Laurel smiled, then went back around to the stove to begin cleaning up. She kept sneaking glances at him, wondering if he would notice without her saying anything.
She didn’t have to wait very long.
“Wow, Laurel, this is good!” her dad said. “I guess stovetop really is better than microwave.” He ate with vigor and Laurel smiled, irrationally proud that something had actually worked after messing up on so many things the last few weeks.
“Did you add something to this?” her dad asked after wolfing down about half the plate. “Because teriyaki has never tasted so good.” He paused and put another forkful in his mouth. “And I had it two days ago when it was fresh,” he said around the noodles.

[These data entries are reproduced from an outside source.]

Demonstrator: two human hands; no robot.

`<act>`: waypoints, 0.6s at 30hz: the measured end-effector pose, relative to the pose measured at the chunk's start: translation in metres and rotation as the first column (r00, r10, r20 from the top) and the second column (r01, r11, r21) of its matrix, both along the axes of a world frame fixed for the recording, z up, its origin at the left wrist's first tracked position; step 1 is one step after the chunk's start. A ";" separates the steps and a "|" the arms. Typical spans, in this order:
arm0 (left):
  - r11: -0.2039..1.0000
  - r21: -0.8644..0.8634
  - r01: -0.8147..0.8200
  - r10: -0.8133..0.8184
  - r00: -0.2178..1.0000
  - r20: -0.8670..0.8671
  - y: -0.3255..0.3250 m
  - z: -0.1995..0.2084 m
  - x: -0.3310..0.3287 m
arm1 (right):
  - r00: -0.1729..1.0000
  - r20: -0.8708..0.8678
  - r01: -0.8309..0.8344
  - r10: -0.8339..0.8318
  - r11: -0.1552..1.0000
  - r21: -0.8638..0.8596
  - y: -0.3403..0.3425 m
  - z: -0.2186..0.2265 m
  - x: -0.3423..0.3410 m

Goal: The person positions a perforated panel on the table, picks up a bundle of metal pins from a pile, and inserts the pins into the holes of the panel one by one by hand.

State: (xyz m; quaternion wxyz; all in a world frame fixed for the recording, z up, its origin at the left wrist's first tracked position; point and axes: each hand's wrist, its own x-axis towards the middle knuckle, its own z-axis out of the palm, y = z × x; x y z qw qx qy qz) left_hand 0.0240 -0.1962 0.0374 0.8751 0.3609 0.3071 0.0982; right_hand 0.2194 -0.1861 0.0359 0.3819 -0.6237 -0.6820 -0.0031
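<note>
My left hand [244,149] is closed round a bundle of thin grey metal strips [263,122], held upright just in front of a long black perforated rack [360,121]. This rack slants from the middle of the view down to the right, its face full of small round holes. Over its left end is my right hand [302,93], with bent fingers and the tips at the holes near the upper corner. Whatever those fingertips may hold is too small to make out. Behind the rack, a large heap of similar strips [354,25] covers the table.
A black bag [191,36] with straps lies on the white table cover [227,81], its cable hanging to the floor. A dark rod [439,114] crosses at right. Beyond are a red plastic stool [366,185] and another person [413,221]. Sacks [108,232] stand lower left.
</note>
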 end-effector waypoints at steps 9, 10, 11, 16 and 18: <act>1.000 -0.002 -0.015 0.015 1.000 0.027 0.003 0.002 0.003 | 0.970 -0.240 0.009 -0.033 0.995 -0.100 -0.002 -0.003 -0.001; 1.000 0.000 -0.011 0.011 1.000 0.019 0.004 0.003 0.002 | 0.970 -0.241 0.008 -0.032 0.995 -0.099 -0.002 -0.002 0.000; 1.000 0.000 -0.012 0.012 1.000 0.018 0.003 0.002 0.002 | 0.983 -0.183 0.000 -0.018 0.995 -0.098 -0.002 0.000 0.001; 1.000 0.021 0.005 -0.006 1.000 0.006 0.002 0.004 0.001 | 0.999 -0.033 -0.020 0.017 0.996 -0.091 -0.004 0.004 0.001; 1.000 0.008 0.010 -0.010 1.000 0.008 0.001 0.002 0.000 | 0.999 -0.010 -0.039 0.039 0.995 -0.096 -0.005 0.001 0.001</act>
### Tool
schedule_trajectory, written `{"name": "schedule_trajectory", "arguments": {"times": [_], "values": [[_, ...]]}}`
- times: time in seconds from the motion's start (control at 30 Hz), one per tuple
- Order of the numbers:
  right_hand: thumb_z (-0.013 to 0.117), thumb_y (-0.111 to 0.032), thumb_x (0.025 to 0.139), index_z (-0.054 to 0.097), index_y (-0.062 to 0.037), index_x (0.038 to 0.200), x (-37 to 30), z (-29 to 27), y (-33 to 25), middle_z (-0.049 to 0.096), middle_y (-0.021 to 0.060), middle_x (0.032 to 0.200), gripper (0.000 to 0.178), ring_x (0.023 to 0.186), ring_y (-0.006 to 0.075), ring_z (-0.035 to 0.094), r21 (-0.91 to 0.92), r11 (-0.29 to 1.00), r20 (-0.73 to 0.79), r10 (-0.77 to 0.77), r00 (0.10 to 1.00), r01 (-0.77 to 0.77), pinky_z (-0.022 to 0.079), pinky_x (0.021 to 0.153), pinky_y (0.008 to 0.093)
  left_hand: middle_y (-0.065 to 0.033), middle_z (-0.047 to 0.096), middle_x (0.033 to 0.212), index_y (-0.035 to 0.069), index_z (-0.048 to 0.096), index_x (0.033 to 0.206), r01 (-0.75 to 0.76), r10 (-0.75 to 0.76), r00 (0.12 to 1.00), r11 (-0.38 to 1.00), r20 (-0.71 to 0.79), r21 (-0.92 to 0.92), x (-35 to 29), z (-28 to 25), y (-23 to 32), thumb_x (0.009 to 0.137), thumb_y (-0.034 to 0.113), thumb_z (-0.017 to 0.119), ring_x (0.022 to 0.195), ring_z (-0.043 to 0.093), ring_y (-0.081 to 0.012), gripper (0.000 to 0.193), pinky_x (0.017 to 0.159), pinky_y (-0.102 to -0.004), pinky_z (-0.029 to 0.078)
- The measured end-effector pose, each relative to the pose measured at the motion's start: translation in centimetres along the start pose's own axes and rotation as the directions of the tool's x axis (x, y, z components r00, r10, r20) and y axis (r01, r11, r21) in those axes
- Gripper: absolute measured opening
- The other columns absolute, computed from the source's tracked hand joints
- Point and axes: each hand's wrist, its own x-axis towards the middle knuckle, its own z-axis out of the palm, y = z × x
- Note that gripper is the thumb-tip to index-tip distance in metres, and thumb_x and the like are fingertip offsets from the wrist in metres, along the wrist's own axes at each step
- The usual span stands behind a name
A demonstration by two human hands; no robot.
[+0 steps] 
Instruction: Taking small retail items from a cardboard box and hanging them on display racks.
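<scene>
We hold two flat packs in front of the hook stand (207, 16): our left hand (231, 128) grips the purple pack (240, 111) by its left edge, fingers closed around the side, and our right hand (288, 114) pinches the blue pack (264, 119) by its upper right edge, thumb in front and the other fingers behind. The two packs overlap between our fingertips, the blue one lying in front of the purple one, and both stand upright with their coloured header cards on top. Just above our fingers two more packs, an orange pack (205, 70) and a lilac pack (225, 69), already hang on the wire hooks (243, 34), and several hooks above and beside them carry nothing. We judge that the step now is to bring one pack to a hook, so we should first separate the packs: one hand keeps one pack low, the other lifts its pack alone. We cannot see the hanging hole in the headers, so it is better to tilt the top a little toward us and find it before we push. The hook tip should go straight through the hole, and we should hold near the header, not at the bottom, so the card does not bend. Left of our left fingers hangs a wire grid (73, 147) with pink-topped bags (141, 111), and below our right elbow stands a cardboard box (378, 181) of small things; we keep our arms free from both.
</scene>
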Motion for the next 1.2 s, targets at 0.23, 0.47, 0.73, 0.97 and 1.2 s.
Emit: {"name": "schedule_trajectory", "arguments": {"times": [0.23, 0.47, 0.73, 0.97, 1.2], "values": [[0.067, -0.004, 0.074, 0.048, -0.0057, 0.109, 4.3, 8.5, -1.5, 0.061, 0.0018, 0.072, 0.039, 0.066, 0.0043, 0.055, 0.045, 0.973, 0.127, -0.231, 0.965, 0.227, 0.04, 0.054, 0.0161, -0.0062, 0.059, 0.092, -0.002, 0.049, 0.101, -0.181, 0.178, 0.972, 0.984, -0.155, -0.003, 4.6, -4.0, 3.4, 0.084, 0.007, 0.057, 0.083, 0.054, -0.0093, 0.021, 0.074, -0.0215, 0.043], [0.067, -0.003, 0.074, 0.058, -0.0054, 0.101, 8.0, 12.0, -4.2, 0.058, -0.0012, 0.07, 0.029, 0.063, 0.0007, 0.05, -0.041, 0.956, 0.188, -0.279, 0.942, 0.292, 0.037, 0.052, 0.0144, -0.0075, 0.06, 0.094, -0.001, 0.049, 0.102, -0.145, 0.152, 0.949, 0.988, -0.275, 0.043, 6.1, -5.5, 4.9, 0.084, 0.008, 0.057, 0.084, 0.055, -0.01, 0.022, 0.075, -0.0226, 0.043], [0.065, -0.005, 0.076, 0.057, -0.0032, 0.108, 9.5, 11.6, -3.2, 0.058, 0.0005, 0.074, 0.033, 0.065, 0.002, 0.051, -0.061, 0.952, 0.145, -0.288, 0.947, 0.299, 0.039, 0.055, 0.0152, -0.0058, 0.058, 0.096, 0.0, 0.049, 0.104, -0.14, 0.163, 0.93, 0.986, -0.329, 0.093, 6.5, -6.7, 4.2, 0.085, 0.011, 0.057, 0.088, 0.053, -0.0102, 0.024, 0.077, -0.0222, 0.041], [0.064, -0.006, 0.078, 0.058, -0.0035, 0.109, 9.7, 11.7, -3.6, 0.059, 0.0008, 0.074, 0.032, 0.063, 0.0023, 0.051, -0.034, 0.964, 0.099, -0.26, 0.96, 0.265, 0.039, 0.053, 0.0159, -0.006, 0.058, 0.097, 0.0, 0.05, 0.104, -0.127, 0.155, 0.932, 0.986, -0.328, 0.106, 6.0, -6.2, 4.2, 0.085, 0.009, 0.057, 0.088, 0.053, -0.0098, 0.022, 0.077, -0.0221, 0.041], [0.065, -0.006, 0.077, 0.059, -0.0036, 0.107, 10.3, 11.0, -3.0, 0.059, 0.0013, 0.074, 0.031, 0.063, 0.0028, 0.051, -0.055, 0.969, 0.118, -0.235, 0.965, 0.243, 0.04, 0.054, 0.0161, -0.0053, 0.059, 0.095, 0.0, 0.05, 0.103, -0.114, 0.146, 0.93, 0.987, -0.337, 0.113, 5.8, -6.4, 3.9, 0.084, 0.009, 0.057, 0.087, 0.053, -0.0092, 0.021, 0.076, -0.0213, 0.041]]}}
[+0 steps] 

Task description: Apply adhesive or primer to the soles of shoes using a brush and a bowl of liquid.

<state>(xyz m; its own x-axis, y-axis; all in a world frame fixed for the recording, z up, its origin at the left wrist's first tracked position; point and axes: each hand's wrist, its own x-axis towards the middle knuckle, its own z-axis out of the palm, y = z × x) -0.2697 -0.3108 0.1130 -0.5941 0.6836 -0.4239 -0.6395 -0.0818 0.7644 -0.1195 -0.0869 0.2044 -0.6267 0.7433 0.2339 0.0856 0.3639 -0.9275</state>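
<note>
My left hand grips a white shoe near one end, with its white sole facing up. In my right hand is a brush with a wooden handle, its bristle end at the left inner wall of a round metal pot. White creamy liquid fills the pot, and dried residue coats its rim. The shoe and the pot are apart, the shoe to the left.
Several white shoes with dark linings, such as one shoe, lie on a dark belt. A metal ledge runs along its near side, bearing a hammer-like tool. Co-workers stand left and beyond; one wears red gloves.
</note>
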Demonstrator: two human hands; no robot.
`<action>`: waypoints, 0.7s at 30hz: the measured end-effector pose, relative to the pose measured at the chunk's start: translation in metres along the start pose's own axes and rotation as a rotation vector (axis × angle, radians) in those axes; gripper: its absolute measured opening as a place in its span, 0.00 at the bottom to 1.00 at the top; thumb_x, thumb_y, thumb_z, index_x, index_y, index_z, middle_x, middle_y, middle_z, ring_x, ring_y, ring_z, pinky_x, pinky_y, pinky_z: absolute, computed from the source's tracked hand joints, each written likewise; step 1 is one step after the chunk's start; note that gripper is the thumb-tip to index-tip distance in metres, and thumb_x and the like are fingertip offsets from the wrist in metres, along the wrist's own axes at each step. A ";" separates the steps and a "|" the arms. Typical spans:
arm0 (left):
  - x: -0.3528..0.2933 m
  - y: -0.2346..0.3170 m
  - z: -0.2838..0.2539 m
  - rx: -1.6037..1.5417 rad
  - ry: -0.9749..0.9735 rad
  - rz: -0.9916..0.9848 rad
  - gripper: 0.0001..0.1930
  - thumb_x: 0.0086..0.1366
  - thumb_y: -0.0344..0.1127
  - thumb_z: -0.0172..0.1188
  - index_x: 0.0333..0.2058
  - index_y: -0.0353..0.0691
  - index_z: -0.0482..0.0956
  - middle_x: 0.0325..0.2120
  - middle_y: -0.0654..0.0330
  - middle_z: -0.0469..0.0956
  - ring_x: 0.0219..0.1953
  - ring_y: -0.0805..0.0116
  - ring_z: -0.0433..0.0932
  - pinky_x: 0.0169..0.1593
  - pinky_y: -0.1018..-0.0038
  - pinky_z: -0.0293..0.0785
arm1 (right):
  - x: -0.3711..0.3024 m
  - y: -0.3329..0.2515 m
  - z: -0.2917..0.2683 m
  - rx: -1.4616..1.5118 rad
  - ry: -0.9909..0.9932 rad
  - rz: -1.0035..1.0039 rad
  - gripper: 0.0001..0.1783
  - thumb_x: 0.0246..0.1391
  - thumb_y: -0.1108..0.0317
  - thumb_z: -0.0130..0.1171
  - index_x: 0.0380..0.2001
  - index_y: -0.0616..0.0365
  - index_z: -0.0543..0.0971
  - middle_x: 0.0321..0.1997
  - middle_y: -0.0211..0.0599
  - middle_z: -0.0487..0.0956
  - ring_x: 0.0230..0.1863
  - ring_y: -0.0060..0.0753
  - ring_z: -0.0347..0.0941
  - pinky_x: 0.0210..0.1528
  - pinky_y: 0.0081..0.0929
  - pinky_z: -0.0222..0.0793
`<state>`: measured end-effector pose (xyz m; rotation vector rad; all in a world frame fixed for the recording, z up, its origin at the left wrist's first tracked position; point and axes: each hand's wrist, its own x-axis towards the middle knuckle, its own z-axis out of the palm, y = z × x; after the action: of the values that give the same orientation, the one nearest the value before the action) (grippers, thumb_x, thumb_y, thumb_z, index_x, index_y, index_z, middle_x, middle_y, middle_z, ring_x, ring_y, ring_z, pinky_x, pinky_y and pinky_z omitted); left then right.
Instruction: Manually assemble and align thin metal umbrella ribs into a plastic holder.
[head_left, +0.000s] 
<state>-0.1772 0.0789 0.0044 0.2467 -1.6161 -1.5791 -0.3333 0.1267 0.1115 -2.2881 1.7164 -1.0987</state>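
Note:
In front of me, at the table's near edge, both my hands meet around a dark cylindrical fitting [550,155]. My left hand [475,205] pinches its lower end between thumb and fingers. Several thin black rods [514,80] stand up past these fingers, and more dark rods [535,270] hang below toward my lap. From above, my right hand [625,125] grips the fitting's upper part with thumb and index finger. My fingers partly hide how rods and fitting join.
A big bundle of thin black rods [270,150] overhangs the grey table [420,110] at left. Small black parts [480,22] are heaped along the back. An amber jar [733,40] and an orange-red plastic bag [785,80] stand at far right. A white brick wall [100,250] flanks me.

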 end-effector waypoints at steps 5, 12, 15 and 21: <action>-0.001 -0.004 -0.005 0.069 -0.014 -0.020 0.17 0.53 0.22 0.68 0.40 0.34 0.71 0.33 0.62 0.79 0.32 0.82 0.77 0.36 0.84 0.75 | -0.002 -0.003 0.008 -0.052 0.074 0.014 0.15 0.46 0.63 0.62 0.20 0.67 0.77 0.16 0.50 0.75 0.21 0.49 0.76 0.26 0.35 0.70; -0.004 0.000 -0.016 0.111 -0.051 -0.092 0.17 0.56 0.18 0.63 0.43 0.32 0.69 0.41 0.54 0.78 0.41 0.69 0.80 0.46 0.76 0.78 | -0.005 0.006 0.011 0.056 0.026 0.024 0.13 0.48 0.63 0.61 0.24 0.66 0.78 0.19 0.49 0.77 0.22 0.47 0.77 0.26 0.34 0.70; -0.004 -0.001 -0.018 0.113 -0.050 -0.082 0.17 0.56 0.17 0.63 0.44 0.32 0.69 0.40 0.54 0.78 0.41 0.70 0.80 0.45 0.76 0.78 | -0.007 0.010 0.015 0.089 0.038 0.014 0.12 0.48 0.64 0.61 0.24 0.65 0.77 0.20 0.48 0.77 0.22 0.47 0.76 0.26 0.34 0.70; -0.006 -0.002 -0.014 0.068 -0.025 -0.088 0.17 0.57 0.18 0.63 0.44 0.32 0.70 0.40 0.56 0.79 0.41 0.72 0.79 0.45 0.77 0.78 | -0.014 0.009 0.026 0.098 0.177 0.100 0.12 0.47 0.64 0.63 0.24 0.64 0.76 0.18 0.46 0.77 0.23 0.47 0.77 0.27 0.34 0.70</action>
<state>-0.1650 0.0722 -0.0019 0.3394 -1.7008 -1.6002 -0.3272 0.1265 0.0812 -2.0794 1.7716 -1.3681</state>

Laurel turned with a conspiratorial smile on her face. “I may have added a little
something
to it,” she said.
“Well, you gotta tell your mom because this is the most amazing stir-fry I have ever had.”
Laurel grinned as she turned and put the pan and Tupperware in the sink and started running some warm water. She put her rubber gloves on, then began cleaning the two dishes. “See, this is what I wish Mom would understand,” Laurel said, her voice just audible above the running water. “The things I can do, they aren’t just for faeries, I can do stuff for you guys too. Make your food taste better, for example, in ways no one else can. And I make great vitamins. My version of vitamin C is awesome.” She shut off the water after rinsing the few dishes. “Or it will be, once I get it right. I just wish Mom could see that I’m no different from how I was before. I didn’t become a faerie, I’ve always been a faerie. I’m still the same person. I mean,
you
realize that,” she said, turning around. “Is it—” Her mouth fell open.
Her dad was asleep—snoring softly—with his cheek sitting in the last few bites of stir-fry.
“Dad?” Laurel walked over and touched his shoulder. When he didn’t respond she shook him, lightly at first, and then harder.
What did I do!
She was halfway up the stairs after the small blue bottle of healing tonic when she remembered
all
the uses of stonewort. She slumped down on the stairs and recalled the passage from her textbook.
Should you ever need it, a sprinkle of stonewort will put any animal into a deep sleep. Not instantaneous but perfect for escapes when you have ample time.
Until now, Laurel hadn’t applied any of the things she’d learned about plant uses for animals to her parents. But technically, that’s what they were.
Slowly, Laurel stood and returned to the kitchen. Her father was snoring louder now. Grabbing a washcloth, she carefully lifted his head and cleaned the sticky sauce from his cheek. Then she slid
Stardust
under his hands and laid his head back down onto his arms. It certainly wouldn’t be the first time he’d fallen asleep reading. At the kitchen table was a new one, but she suspected no one would ask questions. He had been working hard lately.